„Ich will wieder lachen können“

■ Die 17jährige Vedrana und der 23jährige Bojan aus Sarajevo fordern Europäisches Jugendparlament zum Nachdenken auf

Bojan spult die Tagesereignisse herunter wie eine Puppe, die beim Aufziehen überdreht wurde. Fast möchte man den bosnischen Delegierten des Europäischen Jugendparlaments ans Luftholen erinnern. „Vedrana muß gleich kommen. Ich habe sie beim Shopping aus den Augen verloren“, sagt er und setzt sich endlich. Ein schlechtes Gewissen, daß er seine Freundin irgendwo in Berlin allein zurückgelassen hat, scheint ihn nicht zu plagen. Kurz darauf rumort es. Vedrana trifft ein. Bevor Bojan etwas sagen kann, mosert ihn Vedrana an. Bojan grinst, und Vedranas gespielter Zorn verzieht sich schnell. Freudestrahlend schwenkt sie ihre Einkaufstüte hin und her. „Ich war zwei Jahre nicht mehr shopping“, sagt sie und packt ihre Errungenschaften aus.
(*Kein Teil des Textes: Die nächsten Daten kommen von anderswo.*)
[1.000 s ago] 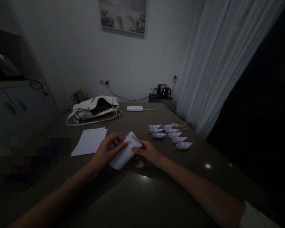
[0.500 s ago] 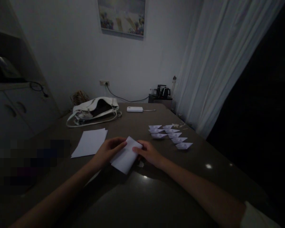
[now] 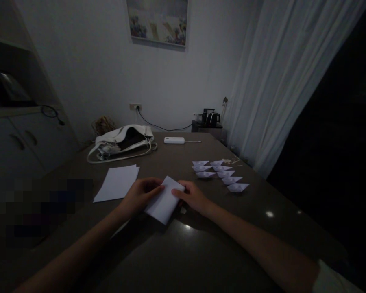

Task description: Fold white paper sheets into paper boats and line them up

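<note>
Between left fingers and right fingers: folded paper, small white rectangle, turned diagonally, lower corner toward camera. Left fingers closed on upper-left edge, thumb along the border, the rest behind or beside. Right fingers closed on upper-right corner, thumb flat on the face, others mostly hidden behind. So gripped from both sides. Contact of lower edge with tabletop: can't tell from this angle.

Step in hand, judging by the look: mid-fold, layers brought together for squaring up. No open flaps on the visible face; back side hidden. Next move probably calls for lining up the edges, pinning with one set of fingers and running the other thumb along the fold for a sharp crease. Risk: layers slipping out of register with either grip too loose.

Left of left fingers, slightly farther out: stack of paper sheets, flat, a bit offset. Right of right fingers and farther out: eight paper boats, upright, two rows, three in the row nearer the fingers, five in the other. Well beyond fingers: white handbag off to the left, probable white power bank with short cable roughly straight ahead. Just below right fingers: small pale patch, scrap or reflection, can't tell.
</note>
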The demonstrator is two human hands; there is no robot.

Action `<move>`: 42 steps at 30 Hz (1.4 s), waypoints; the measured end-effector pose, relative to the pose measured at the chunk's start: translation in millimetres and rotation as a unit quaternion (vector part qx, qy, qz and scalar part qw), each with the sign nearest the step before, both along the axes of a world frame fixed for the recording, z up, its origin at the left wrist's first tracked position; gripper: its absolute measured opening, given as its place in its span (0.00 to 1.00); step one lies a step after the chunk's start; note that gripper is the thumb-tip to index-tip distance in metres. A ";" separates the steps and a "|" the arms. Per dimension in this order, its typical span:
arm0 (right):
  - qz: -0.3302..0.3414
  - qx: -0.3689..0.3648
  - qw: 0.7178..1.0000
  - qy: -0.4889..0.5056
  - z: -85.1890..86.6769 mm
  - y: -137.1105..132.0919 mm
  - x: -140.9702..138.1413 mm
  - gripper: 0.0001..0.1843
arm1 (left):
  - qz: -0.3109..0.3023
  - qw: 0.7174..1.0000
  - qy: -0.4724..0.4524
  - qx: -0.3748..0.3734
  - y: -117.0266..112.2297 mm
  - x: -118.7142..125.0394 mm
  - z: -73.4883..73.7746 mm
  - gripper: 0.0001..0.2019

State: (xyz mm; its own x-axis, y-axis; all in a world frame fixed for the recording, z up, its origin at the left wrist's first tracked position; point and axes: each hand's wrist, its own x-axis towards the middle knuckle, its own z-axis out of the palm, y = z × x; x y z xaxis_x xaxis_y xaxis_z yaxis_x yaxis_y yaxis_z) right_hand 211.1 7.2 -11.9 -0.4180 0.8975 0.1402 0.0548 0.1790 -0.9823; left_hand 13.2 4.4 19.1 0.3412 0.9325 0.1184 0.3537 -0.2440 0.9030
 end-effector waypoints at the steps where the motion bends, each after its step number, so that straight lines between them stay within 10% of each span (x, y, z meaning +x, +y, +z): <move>1: -0.001 -0.001 1.000 0.001 -0.6 0.3 0.0 0.21 | 0.000 1.000 0.000 -0.001 0.2 -0.4 -0.2 0.18; 42: -0.108 -0.084 0.985 0.105 0.3 6.5 0.3 0.23 | 0.084 0.995 -0.040 0.044 4.0 -1.9 -0.9 0.15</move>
Vor gut sieben Tagen hat Vedrana Sarajevo verlassen. Während rund 250 Delegierte aus 23 europäischen Ländern eine Woche lang das Abenteuer Parlamentarismus proben, ist Vedrana in einer ihr fremden Normalität angekommen. „Plötzlich bin ich in einer Stadt, in der kein Krieg tobt.“

Durch die Gespräche mit anderen Jugendlichen ist ihr schnell klar geworden, daß diese in einer ganz anderen Welt leben. Mitleid will sie von den Jugendlichen nicht, das verstärke nur die Unterschiede. In ihren Augen erleben die anderen den Krieg in Sarajevo als bloßes Medienspektakel, ohne wirklich darüber nachzudenken.

Auch der 23jährige Bojan hat sich ein kritisches Bild von den Jugendlichen in den europäischen Wohlstandsgesellschaften gemacht. Seit vier Monaten studiert er in Edinburgh Literatur und Philosophie. Bequem seien die Jugendlichen geworden durch den Komfort, den die Gesellschaft ihnen biete. „Aber wenn die Bequemlichkeit vom Denken abhält, ist sie Dummheit“, sagt er. An das Jugendparlament hat er hohe Erwartungen.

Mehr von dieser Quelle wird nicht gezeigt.